Si Gladman / 20 May 2024

Vilification laws in New South Wales should be strengthened to treat non-religious and ex-religious people equally with religious people, the Rationalist Society of Australia (RSA) has told the state’s Law Reform Commission.

In a submission to the review of section 93Z of the Crimes Act 1900 (NSW), addressing serious racial and religious vilification, the RSA highlighted cases of discrimination and vilification of non-religious and ex-religious people in making the case for greater protection.

RSA Executive Director Si Gladman pointed out that the current wording in section 93Z (1) of the Act ignored non-religious people and ex-religious people. 

Read the submission here.

The title of the section refers to threatening acts or inciting violence on the grounds of “race, religion, sexual orientation, gender identity or intersex or HIV/AIDS status”. It then outlaws such behaviour towards another person or a group of persons on the basis of a “religious belief or affiliation”.
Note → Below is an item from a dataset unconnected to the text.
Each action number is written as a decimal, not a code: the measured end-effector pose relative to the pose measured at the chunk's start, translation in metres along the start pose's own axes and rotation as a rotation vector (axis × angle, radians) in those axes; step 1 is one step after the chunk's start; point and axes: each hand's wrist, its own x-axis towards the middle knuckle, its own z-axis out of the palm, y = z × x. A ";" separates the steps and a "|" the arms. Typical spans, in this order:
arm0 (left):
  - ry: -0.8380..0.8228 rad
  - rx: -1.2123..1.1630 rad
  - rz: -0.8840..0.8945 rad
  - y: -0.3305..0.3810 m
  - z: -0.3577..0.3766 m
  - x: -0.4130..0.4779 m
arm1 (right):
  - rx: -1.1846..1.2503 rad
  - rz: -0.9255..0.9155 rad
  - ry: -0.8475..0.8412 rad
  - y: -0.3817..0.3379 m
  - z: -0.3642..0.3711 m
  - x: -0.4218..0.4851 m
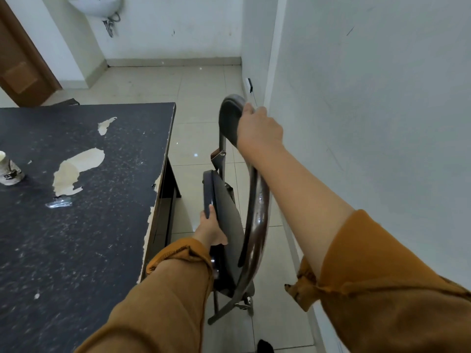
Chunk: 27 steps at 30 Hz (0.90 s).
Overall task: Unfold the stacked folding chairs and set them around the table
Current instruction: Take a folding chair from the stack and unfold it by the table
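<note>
A dark folding chair (229, 207) with a metal tube frame stands partly opened in the gap between the table (84, 189) and the white wall on the right. My right hand (258, 128) grips the top of its backrest. My left hand (210, 229) holds the front edge of the dark seat, which is tilted steeply, close to upright. The chair's feet rest on the tiled floor near my body. The table has a dark, scuffed top with peeled pale patches.
A pale cup (9, 169) stands at the table's left edge. A white wall (369, 123) runs close along the right. A sink (98, 6) hangs on the far wall and a wooden door (23, 62) is at far left. Tiled floor (198, 82) lies beyond.
</note>
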 end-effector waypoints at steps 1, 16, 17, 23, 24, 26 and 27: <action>-0.022 0.087 -0.035 -0.006 -0.005 0.000 | 0.000 0.006 -0.008 0.003 0.001 -0.001; 0.022 0.189 -0.072 -0.054 -0.019 0.014 | 0.026 -0.010 -0.039 -0.016 0.022 0.002; 0.051 0.225 -0.084 -0.061 -0.017 0.014 | 0.019 -0.002 -0.042 -0.009 0.023 0.001; 0.087 0.228 -0.186 -0.113 -0.014 0.028 | -0.001 -0.001 -0.096 0.009 0.042 0.002; 0.080 0.204 -0.215 -0.116 -0.013 0.029 | 0.010 -0.026 -0.095 0.005 0.046 0.003; 0.076 0.160 -0.271 -0.121 -0.006 0.028 | 0.023 -0.075 -0.102 -0.006 0.051 0.003; 0.077 0.143 -0.292 -0.126 -0.002 0.027 | 0.023 -0.094 -0.109 -0.009 0.054 0.002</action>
“While the definition provided says religious belief or affiliation “means holding or not holding a religious belief or view”, the text in section (1) should be strengthened so that it is obvious that it covers non-religious and ex-religious people,” said Mr Gladman.

“Non-religious people or ex-religious people who have recently renounced or walked away from religion or cults do not necessarily think of themselves as having a non-religious affiliation – unless, perhaps, if they formally join an atheist, humanist or rationalist group, or an ex-religious support group.”

In the submission, Mr Gladman said that people leaving Islam, in particular, faced extreme forms of abuse, harassment, violence and intimidation from their former religious communities.

The RSA also pointed to the disturbing rise in hardline religious groups taking to the streets in displays that have sought to intimidate members of the public, and to online intimidation towards non-religious people.

The submission included a reference to a recent video by international social media ‘influencer’ Andrew Tate in which he attacked atheists following the alleged church stabbing at a Christian church in Sydney.

In the video, Tate said it was atheists who were:

 “…pushing and purporting the ideas that are destroying your society. They are the people who are trying to destroy your family life and poison your children.”

The RSA also urged the NSW Law Reform Commission again to call for the government to abolish the crime of blasphemy in the state.

The Law Reform Commission previously recommended that blasphemy be abolished in 1994, yet Section 574 of the Crimes Act 1900 (NSW) still gives the example of “scoffing” at Christianity as an example of conduct amounting to blasphemy.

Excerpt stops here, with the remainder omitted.